→ Brief
Return all of the data that follows precisely, leaving every image out.

→ Provided material
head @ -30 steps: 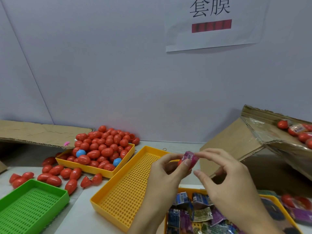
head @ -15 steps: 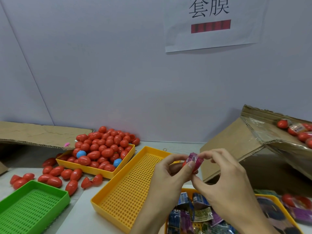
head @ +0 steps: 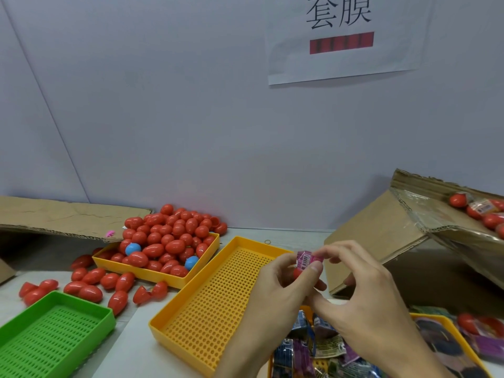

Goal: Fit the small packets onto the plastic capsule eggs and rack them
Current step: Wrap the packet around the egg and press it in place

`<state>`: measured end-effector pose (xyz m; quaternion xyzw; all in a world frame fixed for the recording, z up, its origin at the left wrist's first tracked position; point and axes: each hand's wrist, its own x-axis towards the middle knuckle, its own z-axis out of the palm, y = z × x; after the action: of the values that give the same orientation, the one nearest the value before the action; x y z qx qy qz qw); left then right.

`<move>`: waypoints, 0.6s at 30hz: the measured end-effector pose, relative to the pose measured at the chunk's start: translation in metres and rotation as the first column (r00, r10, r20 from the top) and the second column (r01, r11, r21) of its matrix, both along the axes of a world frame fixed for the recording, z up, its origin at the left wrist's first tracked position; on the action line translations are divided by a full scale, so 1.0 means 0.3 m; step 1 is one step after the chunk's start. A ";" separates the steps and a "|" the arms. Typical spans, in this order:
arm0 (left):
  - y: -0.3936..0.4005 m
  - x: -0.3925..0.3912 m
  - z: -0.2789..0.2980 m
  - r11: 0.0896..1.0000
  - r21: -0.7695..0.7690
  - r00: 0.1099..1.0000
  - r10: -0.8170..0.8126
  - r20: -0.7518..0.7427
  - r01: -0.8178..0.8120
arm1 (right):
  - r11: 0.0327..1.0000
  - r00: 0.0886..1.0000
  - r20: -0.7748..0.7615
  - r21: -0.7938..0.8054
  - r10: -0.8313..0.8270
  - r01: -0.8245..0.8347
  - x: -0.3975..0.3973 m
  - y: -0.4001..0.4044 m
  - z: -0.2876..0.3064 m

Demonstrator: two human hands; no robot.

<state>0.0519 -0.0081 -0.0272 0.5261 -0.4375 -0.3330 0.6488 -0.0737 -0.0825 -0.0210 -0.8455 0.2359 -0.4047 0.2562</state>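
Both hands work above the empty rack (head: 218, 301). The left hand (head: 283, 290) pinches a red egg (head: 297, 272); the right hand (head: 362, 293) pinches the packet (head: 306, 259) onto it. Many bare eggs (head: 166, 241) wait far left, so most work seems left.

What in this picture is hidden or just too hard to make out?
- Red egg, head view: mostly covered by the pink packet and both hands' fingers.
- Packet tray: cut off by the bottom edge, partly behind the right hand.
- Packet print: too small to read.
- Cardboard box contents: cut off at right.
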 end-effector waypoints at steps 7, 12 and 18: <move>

→ Answer space
head @ -30 steps: 
head @ -15 steps: 
head @ +0 steps: 

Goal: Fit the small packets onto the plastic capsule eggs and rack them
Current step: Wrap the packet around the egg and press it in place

`<state>`: measured end-effector pose (xyz m; quaternion xyzw; all in a world frame fixed for the recording, z up, its origin at the left wrist's first tracked position; point and axes: each hand's wrist, its own x-axis towards the middle knuckle, its own z-axis out of the palm, y = z × x; after the action: of the values that give the same orientation, the one nearest the value before the action; x y z qx qy qz qw); left then right.

`<move>`: waypoints, 0.6s at 30hz: the measured end-effector pose, relative to the pose measured at the chunk's start: translation in metres and rotation as the first column (r00, r10, r20 from the top) and the second column (r01, r11, r21) of its matrix, both along the axes of a world frame fixed for the recording, z up, its origin at the left wrist's first tracked position; on the action line translations are divided by a full scale, so 1.0 means 0.3 m; step 1 is one step after the chunk's start. A ";" separates the steps and a "|" the arms. Typical spans, in this order:
arm0 (left):
  - y: -0.3936..0.4005 m
  - x: -0.3925..0.3912 m
  - z: -0.2789..0.2980 m
  - r11: 0.0896..1.0000
  - r21: -0.7695..0.7690
  - r00: 0.1099..1.0000
  - r10: -0.8170..0.8126
  - r20: -0.7518..0.7427
  - r01: -0.8178..0.8120
arm1 (right):
  - r11: 0.0327..1.0000
  - r00: 0.0886..1.0000
  - r20: -0.7748..0.7615
  - r21: -0.7938..0.8054
  - r10: -0.8313..0.8270
  - r01: -0.8245..0.8347
  - x: -0.3975..0.3973 m
  - y: -0.4001..0.4044 m
  - z: -0.2876..0.3064 m

Demonstrator: two human hands; no robot.

<state>0.0519 -0.0081 -0.0272 0.5261 -0.4375 -0.3330 0.6488 -0.0737 -0.0825 -0.0210 -0.8455 0.2359 -0.4047 0.2562</state>
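Both hands work above the empty rack (head: 218, 301). The left hand (head: 283, 290) pinches a red egg (head: 297, 272); the right hand (head: 362, 293) pinches the packet (head: 306, 259) onto it. Many bare eggs (head: 166, 241) wait far left, so most work seems left.

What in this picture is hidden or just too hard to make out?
- Red egg, head view: mostly covered by the pink packet and both hands' fingers.
- Packet tray: cut off by the bottom edge, partly behind the right hand.
- Packet print: too small to read.
- Cardboard box contents: cut off at right.
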 end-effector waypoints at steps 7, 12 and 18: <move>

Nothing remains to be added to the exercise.